Goodia macrocarpa

Scientific classification
- Kingdom: Plantae
- Clade: Tracheophytes
- Clade: Angiosperms
- Clade: Eudicots
- Clade: Rosids
- Order: Fabales
- Family: Fabaceae
- Subfamily: Faboideae
- Genus: Goodia
- Species: G. macrocarpa
- Binomial name: Goodia macrocarpa I.Thomps.

= Goodia macrocarpa =

- Genus: Goodia
- Species: macrocarpa
- Authority: I.Thomps.

Species of legume

Goodia macrocarpa is a species of flowering plant in the family Fabaceae and is endemic to eastern Australia. It is a shrub with trifoliate leaves, the leaflets narrowly elliptic to elliptic, and bright yellow and red pea-like flowers.

==Description==
Goodia macrocarpa is a shrub that typically grows to a height of up to about 3 m and has softly hairy new growth.
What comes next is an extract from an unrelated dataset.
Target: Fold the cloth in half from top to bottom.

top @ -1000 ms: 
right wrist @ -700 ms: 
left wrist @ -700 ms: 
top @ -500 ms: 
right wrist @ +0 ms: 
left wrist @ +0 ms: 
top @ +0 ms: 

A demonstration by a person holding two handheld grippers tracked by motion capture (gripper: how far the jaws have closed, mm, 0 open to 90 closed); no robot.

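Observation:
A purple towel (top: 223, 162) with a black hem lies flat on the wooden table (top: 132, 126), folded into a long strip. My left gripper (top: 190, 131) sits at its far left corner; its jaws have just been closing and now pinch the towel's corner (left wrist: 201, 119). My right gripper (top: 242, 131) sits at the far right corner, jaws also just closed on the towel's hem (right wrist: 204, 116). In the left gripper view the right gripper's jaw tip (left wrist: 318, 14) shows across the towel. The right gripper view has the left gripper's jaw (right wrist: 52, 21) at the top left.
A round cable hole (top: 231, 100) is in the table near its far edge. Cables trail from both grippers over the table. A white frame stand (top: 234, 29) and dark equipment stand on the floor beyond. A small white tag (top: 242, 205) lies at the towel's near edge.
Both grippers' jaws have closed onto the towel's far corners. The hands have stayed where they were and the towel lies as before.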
Its leaves are trifoliate with narrowly elliptic to elliptic leaflets, 20–30 mm long and 15–20 mm wide on a petiole about 10 mm long. The flowers are bright yellow with a red flare at the base, arranged in racemes up to 90 mm long, each flower on a pedicel 3–10 mm long with bracteoles 1–2 mm long at the base. The sepals are 4.5–7 mm long and joined at the base, the lower three sepal lobes 2–3 mm long. The standard petal is 12–16 mm long and 15–18 mm wide on a stalk 4–5 mm long, the wings 12–15 mm long and red at the base, and the keel is reddish and about 10–11 mm long. Flowering mainly occurs from late winter to early spring and the fruit is an oblong, brown pod 20–40 mm long on a stalk 10–15 mm long.

==Taxonomy==
Goodia macrocarpa was first formally described in 2011 by Ian R. Thompson in the journal Muelleria, from specimens collected in the Knorrit State Forest near Wingham by Anthony Bean in 2004. The specific epithet (macrocarpa) means "large-fruited".

==Distribution and habitat==
This pea grows in tall forest from Tamborine in far south-eastern Queensland to Wingham in north-eastern New South Wales.